Total jobs: 600 construction and 45 permanent.
For the second project, the DOE is offering:
... a $337 million loan guarantee to Mesquite Solar 1, LLC to support the development of an innovative photovoltaic solar generating project. The optimized 150 megawatt (MW) alternating current photovoltaic (PV) solar generation project will be located in Maricopa County, Arizona....
Total jobs: 300 construction jobs. Oddly, there appears to be some reticence about mentioning any "permanent jobs" associated with the project in the press release. Fortunately, another DOE website was more forthcoming, listing 7 operating jobs for the project.
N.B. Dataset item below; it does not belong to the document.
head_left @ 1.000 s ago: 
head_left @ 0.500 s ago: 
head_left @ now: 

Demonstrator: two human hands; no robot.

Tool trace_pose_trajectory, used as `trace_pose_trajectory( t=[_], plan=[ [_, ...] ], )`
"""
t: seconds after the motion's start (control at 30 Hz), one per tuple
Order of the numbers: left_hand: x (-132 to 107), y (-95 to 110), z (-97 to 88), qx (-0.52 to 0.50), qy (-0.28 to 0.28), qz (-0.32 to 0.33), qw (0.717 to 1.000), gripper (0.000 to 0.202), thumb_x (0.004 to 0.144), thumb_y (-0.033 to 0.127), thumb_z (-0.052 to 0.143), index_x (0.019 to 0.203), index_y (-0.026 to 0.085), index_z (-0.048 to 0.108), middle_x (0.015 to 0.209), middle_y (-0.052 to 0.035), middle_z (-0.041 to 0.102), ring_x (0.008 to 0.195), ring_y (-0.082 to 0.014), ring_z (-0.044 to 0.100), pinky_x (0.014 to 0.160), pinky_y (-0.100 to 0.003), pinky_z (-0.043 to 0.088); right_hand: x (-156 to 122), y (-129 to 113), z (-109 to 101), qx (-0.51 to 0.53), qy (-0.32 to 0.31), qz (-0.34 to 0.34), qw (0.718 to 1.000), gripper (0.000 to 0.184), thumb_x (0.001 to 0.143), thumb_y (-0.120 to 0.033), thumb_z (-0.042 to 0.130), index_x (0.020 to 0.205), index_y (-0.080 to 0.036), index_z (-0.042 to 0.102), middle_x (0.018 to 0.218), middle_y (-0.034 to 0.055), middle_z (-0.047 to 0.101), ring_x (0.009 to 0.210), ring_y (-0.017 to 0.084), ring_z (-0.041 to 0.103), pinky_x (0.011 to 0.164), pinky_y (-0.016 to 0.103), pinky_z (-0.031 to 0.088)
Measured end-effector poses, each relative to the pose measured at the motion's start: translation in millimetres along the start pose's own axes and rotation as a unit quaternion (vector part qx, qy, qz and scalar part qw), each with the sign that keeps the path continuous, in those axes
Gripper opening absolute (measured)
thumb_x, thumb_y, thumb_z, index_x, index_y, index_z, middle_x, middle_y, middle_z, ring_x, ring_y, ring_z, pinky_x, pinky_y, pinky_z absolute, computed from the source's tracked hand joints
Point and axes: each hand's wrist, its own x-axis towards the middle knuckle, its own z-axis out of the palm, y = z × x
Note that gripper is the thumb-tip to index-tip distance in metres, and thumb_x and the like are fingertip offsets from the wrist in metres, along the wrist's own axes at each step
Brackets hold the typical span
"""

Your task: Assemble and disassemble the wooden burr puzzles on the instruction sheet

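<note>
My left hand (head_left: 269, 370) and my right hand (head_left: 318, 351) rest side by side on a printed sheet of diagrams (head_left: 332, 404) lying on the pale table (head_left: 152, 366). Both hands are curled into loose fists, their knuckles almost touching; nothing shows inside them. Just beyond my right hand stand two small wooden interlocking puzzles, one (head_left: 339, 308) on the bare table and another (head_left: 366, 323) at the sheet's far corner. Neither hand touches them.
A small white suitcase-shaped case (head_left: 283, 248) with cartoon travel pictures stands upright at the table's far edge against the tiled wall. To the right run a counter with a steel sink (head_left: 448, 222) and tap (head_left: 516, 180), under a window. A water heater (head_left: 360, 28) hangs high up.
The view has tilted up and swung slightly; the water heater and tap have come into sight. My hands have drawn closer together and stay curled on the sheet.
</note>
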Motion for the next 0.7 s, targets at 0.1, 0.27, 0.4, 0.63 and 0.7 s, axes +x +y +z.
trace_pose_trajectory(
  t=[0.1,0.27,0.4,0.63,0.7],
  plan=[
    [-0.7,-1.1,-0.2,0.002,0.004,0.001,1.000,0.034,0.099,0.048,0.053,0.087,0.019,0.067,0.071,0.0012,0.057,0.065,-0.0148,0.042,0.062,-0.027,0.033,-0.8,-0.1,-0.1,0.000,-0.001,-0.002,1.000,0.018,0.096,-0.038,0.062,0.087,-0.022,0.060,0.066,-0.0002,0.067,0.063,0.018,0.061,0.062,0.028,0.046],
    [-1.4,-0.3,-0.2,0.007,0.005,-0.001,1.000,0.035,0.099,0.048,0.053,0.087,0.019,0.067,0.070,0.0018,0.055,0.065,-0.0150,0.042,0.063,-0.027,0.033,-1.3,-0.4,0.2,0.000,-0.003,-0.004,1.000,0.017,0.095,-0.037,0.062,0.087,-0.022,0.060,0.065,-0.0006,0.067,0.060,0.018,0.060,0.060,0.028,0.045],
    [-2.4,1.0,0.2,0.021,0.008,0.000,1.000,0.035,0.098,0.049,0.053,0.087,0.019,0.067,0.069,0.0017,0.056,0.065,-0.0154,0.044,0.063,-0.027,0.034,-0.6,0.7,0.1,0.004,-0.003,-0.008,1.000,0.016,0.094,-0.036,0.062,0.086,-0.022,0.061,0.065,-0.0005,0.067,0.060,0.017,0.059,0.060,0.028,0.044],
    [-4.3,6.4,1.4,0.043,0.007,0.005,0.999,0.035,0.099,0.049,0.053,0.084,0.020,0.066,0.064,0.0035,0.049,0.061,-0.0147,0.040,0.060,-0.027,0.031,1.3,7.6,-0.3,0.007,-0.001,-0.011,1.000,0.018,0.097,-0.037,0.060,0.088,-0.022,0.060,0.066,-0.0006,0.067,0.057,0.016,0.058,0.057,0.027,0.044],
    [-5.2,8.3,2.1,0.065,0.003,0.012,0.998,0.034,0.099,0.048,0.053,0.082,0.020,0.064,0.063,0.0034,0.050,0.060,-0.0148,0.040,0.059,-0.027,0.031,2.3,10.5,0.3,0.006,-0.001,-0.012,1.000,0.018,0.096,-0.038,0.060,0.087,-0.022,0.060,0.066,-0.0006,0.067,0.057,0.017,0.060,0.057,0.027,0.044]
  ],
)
Of course, DOE bureaucrats are so clever at "investing" in innovative projects that the loan guarantees will never actually be paid out. But just for fun, let's parse how much job bang these projects are supposedly getting for the billion bucks.
Dividing 952 jobs into $1.074 billion, the cost per job would be about $1.1 milion and change. During the halcyon era of fiscal stimulus, Obama administration defenders actually argued that government spending would produce jobs at a cost of only $63,000 per copy. However, data in a February, 2011 report by the Congressional Budget Office suggested that government spending had actually stimulated job creation or salvation at a cost of around $225,000 each.
So if these DOE backed green energy projects were to go bust, that would imply that each job would cost taxpayers about four times more than those allegedly created by the stimulus. But surely that couldnever happen.